Exercise directions :: Each line below should be set down again unchanged.
### Collected data ###
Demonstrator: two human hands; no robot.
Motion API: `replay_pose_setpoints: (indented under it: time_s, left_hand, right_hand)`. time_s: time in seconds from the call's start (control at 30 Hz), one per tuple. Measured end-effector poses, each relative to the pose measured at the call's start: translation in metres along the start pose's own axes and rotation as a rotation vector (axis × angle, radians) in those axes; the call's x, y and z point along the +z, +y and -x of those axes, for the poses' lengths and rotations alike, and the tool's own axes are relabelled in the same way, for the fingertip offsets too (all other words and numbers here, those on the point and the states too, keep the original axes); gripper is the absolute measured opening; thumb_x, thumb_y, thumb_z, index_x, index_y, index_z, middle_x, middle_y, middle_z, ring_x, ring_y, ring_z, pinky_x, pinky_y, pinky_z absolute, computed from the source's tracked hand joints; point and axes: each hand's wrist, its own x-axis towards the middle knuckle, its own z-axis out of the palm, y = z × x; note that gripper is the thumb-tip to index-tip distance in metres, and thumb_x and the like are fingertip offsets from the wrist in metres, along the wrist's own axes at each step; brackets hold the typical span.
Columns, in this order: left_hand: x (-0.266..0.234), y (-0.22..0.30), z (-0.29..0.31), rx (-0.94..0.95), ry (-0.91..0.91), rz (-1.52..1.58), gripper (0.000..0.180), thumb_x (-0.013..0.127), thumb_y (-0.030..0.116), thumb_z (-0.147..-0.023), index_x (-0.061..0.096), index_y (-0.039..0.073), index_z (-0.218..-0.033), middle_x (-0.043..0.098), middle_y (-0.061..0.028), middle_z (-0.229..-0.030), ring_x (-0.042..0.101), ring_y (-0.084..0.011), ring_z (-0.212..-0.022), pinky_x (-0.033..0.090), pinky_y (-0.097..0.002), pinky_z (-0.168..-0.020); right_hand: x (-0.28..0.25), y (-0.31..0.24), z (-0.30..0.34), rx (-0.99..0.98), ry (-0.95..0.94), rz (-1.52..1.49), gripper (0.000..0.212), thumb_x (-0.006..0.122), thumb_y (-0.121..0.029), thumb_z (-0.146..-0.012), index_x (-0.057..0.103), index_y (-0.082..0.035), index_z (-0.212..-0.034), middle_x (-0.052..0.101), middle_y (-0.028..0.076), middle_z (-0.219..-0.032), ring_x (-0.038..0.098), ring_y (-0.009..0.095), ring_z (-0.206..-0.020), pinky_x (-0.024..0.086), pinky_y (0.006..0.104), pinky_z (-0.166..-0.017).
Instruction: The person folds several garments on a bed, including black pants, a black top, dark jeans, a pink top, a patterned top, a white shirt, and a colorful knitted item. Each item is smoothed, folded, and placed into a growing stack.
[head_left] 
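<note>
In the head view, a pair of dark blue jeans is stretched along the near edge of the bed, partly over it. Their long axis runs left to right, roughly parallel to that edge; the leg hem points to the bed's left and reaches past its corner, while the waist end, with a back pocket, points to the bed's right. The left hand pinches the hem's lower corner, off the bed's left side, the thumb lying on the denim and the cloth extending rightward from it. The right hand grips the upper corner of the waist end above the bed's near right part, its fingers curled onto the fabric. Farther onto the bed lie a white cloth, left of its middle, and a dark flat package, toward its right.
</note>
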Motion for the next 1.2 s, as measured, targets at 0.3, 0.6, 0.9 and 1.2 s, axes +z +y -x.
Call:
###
Expected answer ::
Demonstrator: two human hands; no robot.
Motion API: `replay_pose_setpoints: (indented under it: time_s, left_hand, right_hand)`. time_s: time in seconds from the call's start (control at 30 Hz), one per tuple. Measured end-effector poses, each relative to the pose measured at the call's start: translation in metres along the start pose's own axes and rotation as a rotation vector (axis × angle, radians) in those axes; the call's x, y and z point along the +z, +y and -x of those axes, for the poses' lengths and rotations alike, and the tool's own axes are relabelled in the same way, for the fingertip offsets too (all other words and numbers here, those on the point and the states too, keep the original axes); gripper is the absolute measured opening; thumb_x, thumb_y, thumb_z, index_x, index_y, index_z, middle_x, middle_y, middle_z, ring_x, ring_y, ring_z, pinky_x, pinky_y, pinky_z absolute, computed from the source's tracked hand joints; point and axes: each hand's wrist, its own x-axis towards the middle knuckle, its own z-axis out of the palm, y = z × x; note that gripper is the thumb-tip to index-tip distance in metres, and thumb_x and the like are fingertip offsets from the wrist in metres, along the wrist's own axes at each step; brackets hold the typical span.
Columns, in this order: left_hand: x (-0.266..0.234), y (-0.22..0.30), z (-0.29..0.31), rx (-0.94..0.95), ry (-0.91..0.91), rz (-1.52..1.58), gripper (0.000..0.180), thumb_x (-0.013..0.127), thumb_y (-0.030..0.116), thumb_z (-0.147..-0.023), index_x (-0.061..0.096), index_y (-0.039..0.073), index_z (-0.218..-0.033), middle_x (-0.043..0.098), middle_y (-0.061..0.028), middle_z (-0.229..-0.030), ring_x (-0.042..0.101), ring_y (-0.084..0.011), ring_z (-0.212..-0.022), pinky_x (-0.033..0.090), pinky_y (-0.097..0.002), pinky_z (-0.168..-0.020); right_hand: x (-0.28..0.25), y (-0.31..0.24), z (-0.30..0.34), rx (-0.99..0.98), ry (-0.95..0.94), rz (-1.52..1.49), gripper (0.000..0.212), thumb_x (-0.006..0.122), thumb_y (-0.121..0.029), thumb_z (-0.146..-0.012), index_x (-0.057..0.103), index_y (-0.082..0.035), index_z (-0.212..-0.034), middle_x (-0.052..0.101), middle_y (-0.028..0.076), middle_z (-0.219..-0.032), ring_x (-0.038..0.098), ring_y (-0.009..0.095), ring_z (-0.206..-0.020), pinky_x (-0.024..0.086), pinky_y (0.006..0.104), pinky_z (-0.166..-0.017).
Instruction: The person folds several garments on a bed, including black pants, a black top, dark jeans, a pink top, a patterned top, a white shirt, and a colorful knitted item. Each item is smoothed, folded, and placed into a growing stack.
[head_left] 
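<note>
In the head view, a pair of dark blue jeans is stretched along the near edge of the bed, partly over it. Their long axis runs left to right, roughly parallel to that edge; the leg hem points to the bed's left and reaches past its corner, while the waist end, with a back pocket, points to the bed's right. The left hand pinches the hem's lower corner, off the bed's left side, the thumb lying on the denim and the cloth extending rightward from it. The right hand grips the upper corner of the waist end above the bed's near right part, its fingers curled onto the fabric. Farther onto the bed lie a white cloth, left of its middle, and a dark flat package, toward its right.
</note>
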Motion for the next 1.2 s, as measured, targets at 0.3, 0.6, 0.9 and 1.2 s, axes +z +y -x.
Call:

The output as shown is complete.